Dialogue with Halloween

So should we celebrate Halloween?  What is your family tradition?  It is getting harder to avoid it as it is becoming more popular and commercialised.  Our children and grandchildren seem curious about it and like the idea of trick or treating.

When we were children our mother told us that we would not be celebrating Halloween.  In those days it was not as popular or commercialised as it is now.  It was a feast that was popular in the United States and which we may have heard about via various media.  But it was not a very big deal.

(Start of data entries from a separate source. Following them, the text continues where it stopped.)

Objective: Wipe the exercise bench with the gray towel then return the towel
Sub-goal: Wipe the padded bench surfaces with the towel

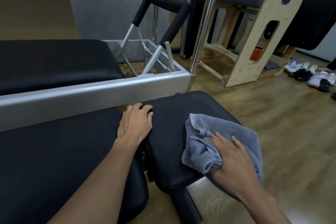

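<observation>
Wiping step in progress. The bench [169, 123] pad carries the gray towel [218, 140] at its right edge. My right hand [234, 165] presses it flat, grasping loosely; my left hand [135, 123] rests released, bracing. Next I likely sweep toward unwiped padding.

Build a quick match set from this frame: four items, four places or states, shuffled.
Column 1:
1. crumpled gray terry towel
2. left hand
3. orange cylindrical roller
4. pile of white and black shoes

Column 2:
A. on the wooden floor at far right
B. pressed under the right hand on the black padded bench seat
C. inside the pale wooden arched frame
D. resting flat on the pad edge, holding nothing

Pairs: 1-B, 2-D, 3-C, 4-A
</observation>
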### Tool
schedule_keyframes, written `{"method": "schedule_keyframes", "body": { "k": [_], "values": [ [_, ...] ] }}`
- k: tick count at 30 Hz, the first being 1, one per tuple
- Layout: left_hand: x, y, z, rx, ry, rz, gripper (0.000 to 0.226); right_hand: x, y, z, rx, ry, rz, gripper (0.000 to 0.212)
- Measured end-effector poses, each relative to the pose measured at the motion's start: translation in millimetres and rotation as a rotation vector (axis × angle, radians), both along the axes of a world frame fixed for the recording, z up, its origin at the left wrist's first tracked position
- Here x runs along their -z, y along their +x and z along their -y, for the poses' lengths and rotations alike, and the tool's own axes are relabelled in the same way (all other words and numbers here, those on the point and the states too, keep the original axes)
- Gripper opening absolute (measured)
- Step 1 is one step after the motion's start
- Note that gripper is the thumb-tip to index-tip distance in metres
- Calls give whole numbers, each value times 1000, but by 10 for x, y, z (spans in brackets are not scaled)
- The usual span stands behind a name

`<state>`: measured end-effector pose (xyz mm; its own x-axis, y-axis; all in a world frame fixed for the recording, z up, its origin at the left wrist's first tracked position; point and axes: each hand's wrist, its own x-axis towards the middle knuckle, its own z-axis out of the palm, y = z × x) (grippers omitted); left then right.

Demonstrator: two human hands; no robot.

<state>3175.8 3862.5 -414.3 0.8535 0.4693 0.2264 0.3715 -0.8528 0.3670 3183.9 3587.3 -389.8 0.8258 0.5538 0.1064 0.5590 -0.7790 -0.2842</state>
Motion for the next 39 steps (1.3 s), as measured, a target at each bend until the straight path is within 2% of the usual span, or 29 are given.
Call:
{"method": "schedule_keyframes", "body": {
  "k": [3, 8, 16, 22, 26, 29, 30, 34, 39],
  "values": [
    [18, 23, -10, -6, 22, 14, 37, -35, 114, -134, 6, -8, 36, 73],
    [39, 50, -27, -9, 27, 4, 37, -149, 734, -788, 36, -65, 126, 31],
    [43, 53, -35, -5, 57, -21, 38, -88, 1286, -1197, 52, -71, 106, 41],
    [-141, 187, 111, -56, 98, -82, 34, -64, 920, -679, 10, -38, 117, 38],
    [-177, 378, 364, -39, 130, -120, 37, 9, 445, -51, 23, -29, 38, 66],
    [-132, 441, 377, -87, 155, -100, 35, -3, 521, -77, 33, -30, 58, 76],
    [-120, 442, 363, -87, 161, -98, 35, -56, 612, -187, 40, -40, 68, 73],
    [-153, 420, 371, -51, 125, -128, 36, -163, 1013, -632, 34, -67, 119, 38],
    [-132, 406, 412, -39, 131, -158, 36, -119, 1526, -1063, 12, -108, 73, 44]
  ]
}}
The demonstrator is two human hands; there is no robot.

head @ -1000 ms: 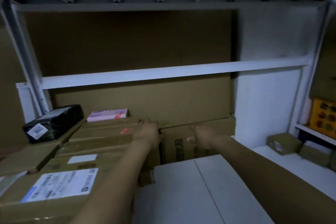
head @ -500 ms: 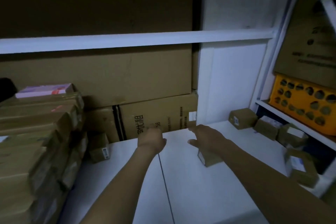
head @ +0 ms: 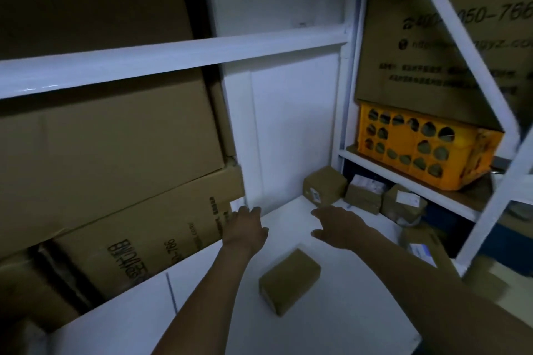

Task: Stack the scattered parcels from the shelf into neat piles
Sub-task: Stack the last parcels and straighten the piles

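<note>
Nearest, a brown parcel (head: 290, 281) lay flat on the white shelf (head: 346, 326), between the two forearms and short of both hands. The left hand (head: 246, 229) was stretched forward, fingers loosely straight, holding nothing. Its tips were by the carton (head: 138, 242) on its left; whether they touched it could not be told. The right hand (head: 339, 228) was empty too, palm down over the shelf, fingers spread and thumb out. Just beyond its fingertips a second parcel (head: 324, 186) sat at the back wall. Right of that hand a labelled parcel (head: 421, 245) lay low, with a third parcel (head: 364, 194) and a fourth parcel (head: 403, 203) side by side farther back. Above those, beyond and right of the hands, a yellow crate (head: 418, 147) stood on a higher ledge (head: 383, 171).
</note>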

Apart from not being such a large feast in Australia, I think my mother would have been of the view that it was a celebration that did not line up with our Catholic view of life and death.  Halloween was about ghosts and scary midnight stories about the dead who were not at rest.  Catholics instead would be celebrating All Saints and All Souls on these days.  And for Catholics the celebration of All Saints was not about ghosts wandering the earth but about the heavenly kingdom celebrating in the presence of the ever living God.  Not something to be scared of but something for which to aspire. All Souls day was the day when we prayed for those who had died that they would soon be admitted to the heavenly city.

So should we celebrate Halloween?  What is your family tradition?  It is getting harder to avoid it as it is becoming more popular and commercialised.  Our children and grandchildren seem curious about it and like the idea of trick or treating.  My nephews and niece had great fun in New York a couple of years ago as they joined in the local celebrations of Halloween.

Perhaps we could use Halloween as an opportunity to talk to each other, including our children, about how we understand death and dying.  Christianity has a unique perspective on death.  While many people see death as the final horizon and the closing of one’s life, Christianity makes great claims about life that is changed, not ended, after death.  Christianity claims that the love of God, and the life of God, breaks through the barriers of death.  God’s love cannot be held back by the seeming finality of death.  Christians claim that there is a continuity in God’s love that carries us beyond the boundaries of death to a new and everlasting place of peace, happiness and light.

Christians believe in God’s creative presence in each and every human life and in invitation to walk in the light of Christ.

Halloween could be an opportunity to share or research different understandings of death and dying across the globe.  What traditions are associated with death and dying?  What are your family traditions in relation to death and dying?  How do you remember your loved ones who have died and how do you celebrate their lives?  How do you want to be remembered?

A dialogue with Halloween might help us to clarify our own position and lead to some lively conversation.  We might even get dressed up for the occasion and have our discussion over a pumpkin pie!